I have the great fortune for the next couple of weeks of house-sitting for my friend. Her property lies at the edge of a vast wooded area in Hollis, and it is here that I am once more able to enjoy the peace, quiet and serenity that are so crucial to my own survival. I sit on the screened porch and listen to the buzz of late summer insects plying the air with their song. Birds titter from nearby trees, tree toads trill from their clandestine places, and the setting sun casts long deep distinct shadows between the tall ancient pines that were here long before my friend and her late husband bought this wondrous place. Returning to the porch after getting myself a cool drink, I notice a large dark shape perched on a branch not 40 feet away. I realize instantly that it’s an owl. I creep back inside to get binoculars, but in what little daylight is left, I am not able to see many details, only that it has small horns and that its feathers are dark brown and mottled with white.
The owl sits there for some time, turning its head this way and that, and I know it is fully aware of my presence.
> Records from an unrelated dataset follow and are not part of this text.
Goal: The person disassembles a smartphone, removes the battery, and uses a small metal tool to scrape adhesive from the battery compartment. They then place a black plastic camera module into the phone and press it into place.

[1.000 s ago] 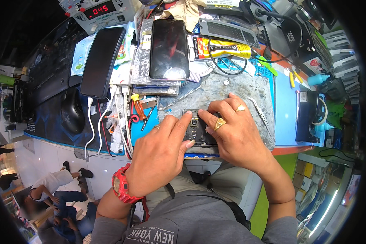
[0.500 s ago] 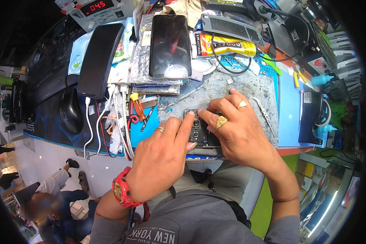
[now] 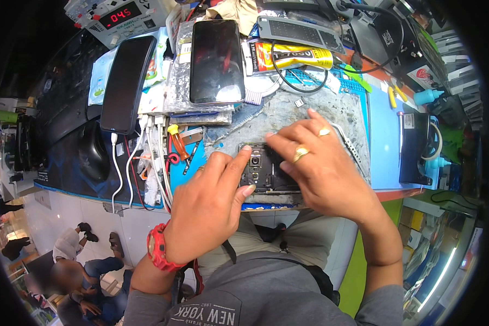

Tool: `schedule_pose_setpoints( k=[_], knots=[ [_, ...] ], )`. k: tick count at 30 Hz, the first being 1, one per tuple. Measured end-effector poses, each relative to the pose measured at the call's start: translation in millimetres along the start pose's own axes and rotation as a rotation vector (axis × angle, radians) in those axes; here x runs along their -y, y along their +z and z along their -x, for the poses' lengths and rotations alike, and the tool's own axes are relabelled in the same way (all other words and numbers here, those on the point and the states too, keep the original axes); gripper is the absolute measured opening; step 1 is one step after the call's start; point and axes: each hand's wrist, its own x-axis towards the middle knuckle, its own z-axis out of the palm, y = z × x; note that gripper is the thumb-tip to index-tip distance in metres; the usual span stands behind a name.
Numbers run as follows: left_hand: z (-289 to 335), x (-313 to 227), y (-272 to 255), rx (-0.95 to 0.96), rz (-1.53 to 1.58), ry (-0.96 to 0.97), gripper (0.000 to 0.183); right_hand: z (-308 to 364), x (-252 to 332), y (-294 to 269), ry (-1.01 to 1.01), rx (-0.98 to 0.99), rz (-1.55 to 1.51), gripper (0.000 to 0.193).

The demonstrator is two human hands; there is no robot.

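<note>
An opened smartphone (image 3: 261,176) lies on the grey cloth mat, its dark inside and camera modules showing. My left hand (image 3: 206,195) grips its left end, the index finger at the far corner and the thumb at the near edge. Over the phone's right part hovers my right hand (image 3: 323,168), with rings on its fingers. Its index finger and thumb are apart, and I see nothing between them. The hand hides much of the phone's right side.
Beyond the worn mat (image 3: 288,117) lie a dark phone (image 3: 217,62) on bagged parts and a yellow glue tube (image 3: 290,57). Another phone (image 3: 127,84), a screwdriver (image 3: 178,141) and white cables (image 3: 155,163) are at left. Tweezers (image 3: 350,146) lie right of my right hand.
My right fingers have lifted off the phone's camera end and drawn apart, uncovering more of its inside. My left hand stays on the phone, its thumb now spread further from the index finger.
</note>
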Motion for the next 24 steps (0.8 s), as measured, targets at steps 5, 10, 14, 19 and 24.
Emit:
schedule_pose_setpoints(
  k=[5,10,14,19,24],
  knots=[
    [-2,4,0,-0.069,0.205,-0.066,0.047,13,-3,-7,0.002,-0.005,0.128,0.042],
    [-1,6,2,-0.085,0.252,-0.099,0.046,13,-2,6,-0.03,-0.014,0.174,0.047],
    [-1,6,0,-0.072,0.342,-0.176,0.047,13,9,9,-0.079,-0.05,0.165,0.047],
    [-3,6,-2,-0.062,0.367,-0.19,0.046,22,25,20,-0.135,-0.027,0.169,0.04],
    [-2,9,1,-0.093,0.377,-0.196,0.042,12,29,24,-0.105,-0.04,0.128,0.049]
  ],
)
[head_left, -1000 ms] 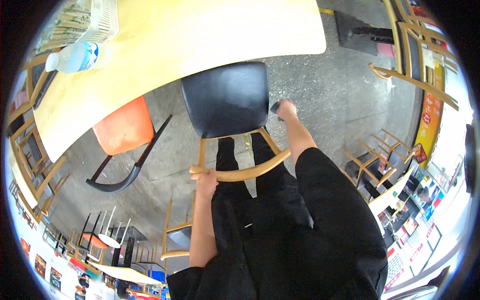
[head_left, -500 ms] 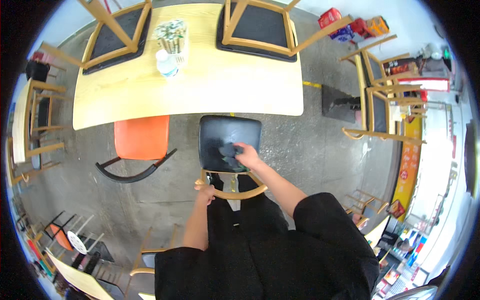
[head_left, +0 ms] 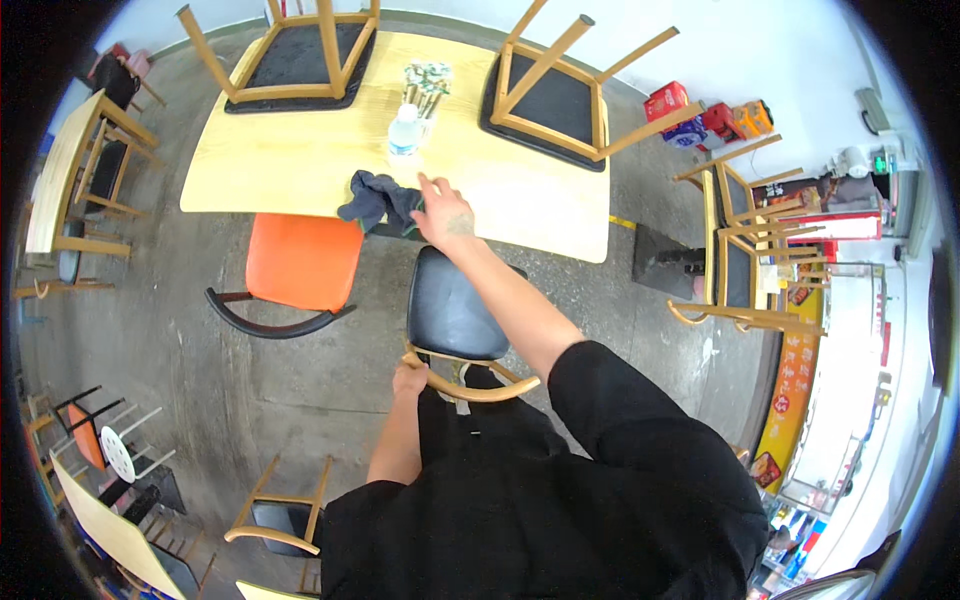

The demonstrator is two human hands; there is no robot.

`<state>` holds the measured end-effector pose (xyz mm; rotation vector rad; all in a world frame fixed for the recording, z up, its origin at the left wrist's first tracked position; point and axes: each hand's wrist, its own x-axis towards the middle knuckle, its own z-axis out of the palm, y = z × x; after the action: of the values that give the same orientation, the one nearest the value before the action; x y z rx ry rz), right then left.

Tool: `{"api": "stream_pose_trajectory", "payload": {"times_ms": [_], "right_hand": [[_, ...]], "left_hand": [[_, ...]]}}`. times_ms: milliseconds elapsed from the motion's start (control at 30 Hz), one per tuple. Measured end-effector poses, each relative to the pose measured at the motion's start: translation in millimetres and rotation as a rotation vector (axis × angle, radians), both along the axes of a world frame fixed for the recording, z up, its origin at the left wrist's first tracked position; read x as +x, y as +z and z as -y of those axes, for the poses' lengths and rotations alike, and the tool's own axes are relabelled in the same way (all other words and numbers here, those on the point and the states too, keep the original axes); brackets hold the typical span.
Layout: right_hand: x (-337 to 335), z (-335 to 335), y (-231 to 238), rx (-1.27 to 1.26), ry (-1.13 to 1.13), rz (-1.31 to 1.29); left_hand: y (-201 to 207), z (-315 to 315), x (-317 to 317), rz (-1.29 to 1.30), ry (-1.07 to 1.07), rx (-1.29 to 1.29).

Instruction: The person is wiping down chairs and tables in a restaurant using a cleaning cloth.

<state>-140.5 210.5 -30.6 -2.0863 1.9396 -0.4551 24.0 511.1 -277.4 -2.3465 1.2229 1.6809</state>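
My left hand (head_left: 409, 379) is closed round the left end of the curved wooden backrest of a chair (head_left: 456, 306) with a black seat. My right hand (head_left: 445, 213) is over the near edge of the pale wooden table (head_left: 520, 215), its fingers stretched out and apart. Just left of those fingers, a crumpled dark grey cloth (head_left: 374, 199) lies on the table edge, partly hanging over it; whether the thumb touches it is hard to see. Beyond the hand stand a clear bottle with a white cap (head_left: 404, 135) and a holder of wrapped chopsticks (head_left: 428, 88).
Two upturned chairs with black seats, one at the left (head_left: 305, 65) and one at the right (head_left: 548, 105), rest on the table. An orange chair (head_left: 304, 262) stands left of the black one. More chairs (head_left: 735, 235) are stacked on a table at the right.
My right hand has moved from the black seat forward to the table edge; the cloth now lies there beside its spread fingers. My left hand has stayed on the backrest.
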Motion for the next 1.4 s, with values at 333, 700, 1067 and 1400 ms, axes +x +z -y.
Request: {"api": "stream_pose_trajectory", "payload": {"times_ms": [333, 700, 1067, 1400], "right_hand": [[-57, -273, -127, 0.978, 0.235, 0.006], [-89, -324, -143, 0.753, -0.353, -0.018], [-149, -348, -136, 0.810, -0.644, 0.182], [-263, -404, -97, 0.329, -0.845, 0.358]], "left_hand": [[12, 14, -7, -0.367, 0.547, 0.122], [107, 19, -125, -0.675, -0.020, 0.242], [33, -6, 25, -0.544, 0.104, 0.078], [18, -76, 257, 0.241, 0.469, 0.145]]}}
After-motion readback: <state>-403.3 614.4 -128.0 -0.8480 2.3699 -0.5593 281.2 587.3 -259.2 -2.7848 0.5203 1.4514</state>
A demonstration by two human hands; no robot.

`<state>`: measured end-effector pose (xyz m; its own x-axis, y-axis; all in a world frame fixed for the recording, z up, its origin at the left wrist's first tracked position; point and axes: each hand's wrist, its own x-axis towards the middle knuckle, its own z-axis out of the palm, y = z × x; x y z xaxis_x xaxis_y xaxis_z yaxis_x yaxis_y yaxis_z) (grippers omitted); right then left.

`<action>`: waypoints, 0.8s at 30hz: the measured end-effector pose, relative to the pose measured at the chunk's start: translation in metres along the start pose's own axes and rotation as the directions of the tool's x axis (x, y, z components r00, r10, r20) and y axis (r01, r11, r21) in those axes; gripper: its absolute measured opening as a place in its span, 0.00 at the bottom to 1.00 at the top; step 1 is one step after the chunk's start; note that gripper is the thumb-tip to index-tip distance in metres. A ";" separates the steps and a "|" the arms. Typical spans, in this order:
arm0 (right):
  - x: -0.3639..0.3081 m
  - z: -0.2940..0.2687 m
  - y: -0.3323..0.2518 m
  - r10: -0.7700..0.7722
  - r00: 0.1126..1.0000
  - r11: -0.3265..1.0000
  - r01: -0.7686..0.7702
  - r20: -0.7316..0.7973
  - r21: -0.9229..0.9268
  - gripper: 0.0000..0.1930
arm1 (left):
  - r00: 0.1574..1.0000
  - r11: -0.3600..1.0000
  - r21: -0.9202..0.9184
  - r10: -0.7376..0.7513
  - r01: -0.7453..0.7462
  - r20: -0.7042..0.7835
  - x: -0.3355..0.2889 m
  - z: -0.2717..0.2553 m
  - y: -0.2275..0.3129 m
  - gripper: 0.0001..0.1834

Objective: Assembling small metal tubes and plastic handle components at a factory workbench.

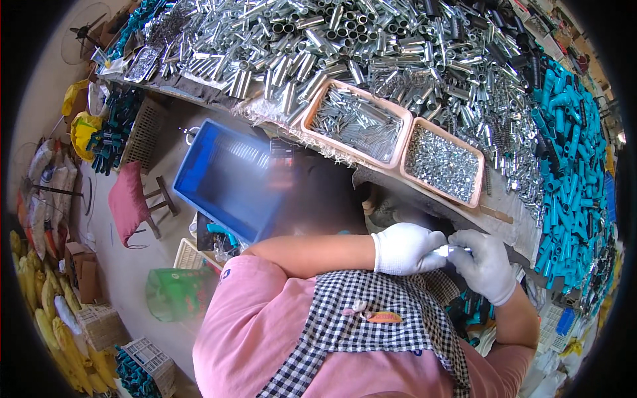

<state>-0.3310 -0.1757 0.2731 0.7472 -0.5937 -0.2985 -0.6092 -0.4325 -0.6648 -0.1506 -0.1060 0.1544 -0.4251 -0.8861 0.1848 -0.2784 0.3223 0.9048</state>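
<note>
Both of my hands wear white knitted gloves and meet in front of my checked apron. My left hand (408, 249) is closed, its fingertips pinching one end of a small shiny metal piece (454, 249). From the other side my right hand (486, 265) closes on the same piece, its glove greyer at the fingers. Most of the piece is covered by the fingers, so its exact kind is hidden. Just beyond my hands, at the table's edge, are a pink tray of small metal parts (479, 161) and a pink tray of thin metal pins (403, 125).
Heaped metal tubes (345, 30) and springs cover the table. Teal plastic handles (567, 166) pile up at the right. A blue crate (222, 179) stands left of the table, near a stool with a red cover (126, 202) and a green basket (174, 294).
</note>
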 end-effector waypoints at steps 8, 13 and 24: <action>0.005 0.008 0.020 -0.699 0.710 0.657 0.683 0.081 -0.317 0.09 | 0.986 0.958 -0.287 0.069 -0.023 0.151 0.003 -0.010 -0.007 0.15; 0.004 0.012 0.014 -0.503 0.863 0.827 0.464 -0.050 -0.317 0.09 | 0.988 0.974 -0.226 0.021 0.015 0.156 0.002 -0.010 -0.007 0.16; -0.002 0.002 0.024 -0.159 0.982 0.939 0.182 0.102 -0.293 0.17 | 0.998 0.999 0.036 0.012 -0.014 0.058 0.000 0.007 -0.002 0.20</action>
<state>-0.3462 -0.1836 0.2563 0.8576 -0.4454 -0.2572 -0.5135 -0.7130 -0.4774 -0.1554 -0.1041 0.1497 -0.4777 -0.8612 0.1735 -0.3029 0.3468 0.8877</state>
Yet there it remains, vigilant for whatever lurks in the tall grasses below it. As I move to another part of the house to get a better view, it takes off, glides close to the ground, soars up into the branches of another more distant tree, and vanishes from my sight. After closing the place up and leaving a few windows open to let the cooler air in, I spend a pleasant night, lulled to sleep by sounds that are possible only in such places, only in such woods as these.
This is, and has always been, a magical place, from my friends' first tentative days here in their tiny cabin nearly 30 years ago to the present time when my friend now lives alone in what was to have been their dream home, a magnificent place of cathedral ceilings and breathtaking views that her husband would enjoy for only a short time. The phoebes know nothing of this, however, and each year, they return to their same nests under the big back deck, their tail feathers bobbing as they perch on a planter pole or low branch. The crows that guard this place have done so for ages and will continue to do so, insensible of the human drama going on in the space beneath them.
A thunderstorm comes over this place early on another afternoon, and the rain comes down hard and insistent as I sit writing. Despite the humidity, which has once again reached unpleasant proportions, I take my book out with me to the screened-in porch to sit out the storm. Mediocre by summer storm standards, it is nonetheless pleasant to feel its effects as the air changes. The rain falls steadily and the earth gives up her rich scent as the drops penetrate her dried and brittle shell. I sit out there until it passes then go back inside. I must leave in awhile to get back to my real world for another day or so, then it will back here for another few days to let nature have her way with me.
Such places as these are destinations along the journeys of our lives, oases toward which we yearn and that we spend our days struggling to achieve. But might it not be the journey there from which we learn our most valuable lessons? Might it not be the unexpected sights along the way that make the journey worthwhile? For all destinations become resting places after awhile, and there is always the danger that we may become complacent and think that there is nothing else to see or experience.
After leaving one wood and being given the gift of enjoying another, albeit for a preciously short time, I know now that each step I've taken since then has led me here, storing up the wonder and enchantment for me along the way. This is another culmination of sorts along my journey, another fleeting moment in time during which all that matters to me has come together in yet another wooded spot in a place that feels very familiar and right.
Any place that engages us the way this place does me sings of beginnings and births, of fulfillment's and endings, of secrets and things left to be discovered and felt. One layer of emotion curls back to reveal another deeper one, for that is what the woods do for us. They make us look into ourselves to search for the common ground that we share with all that is out there. To love where we are, no matter how humble or remote or forgotten, makes it home, and that is what this wooded place is to me at this very moment-home.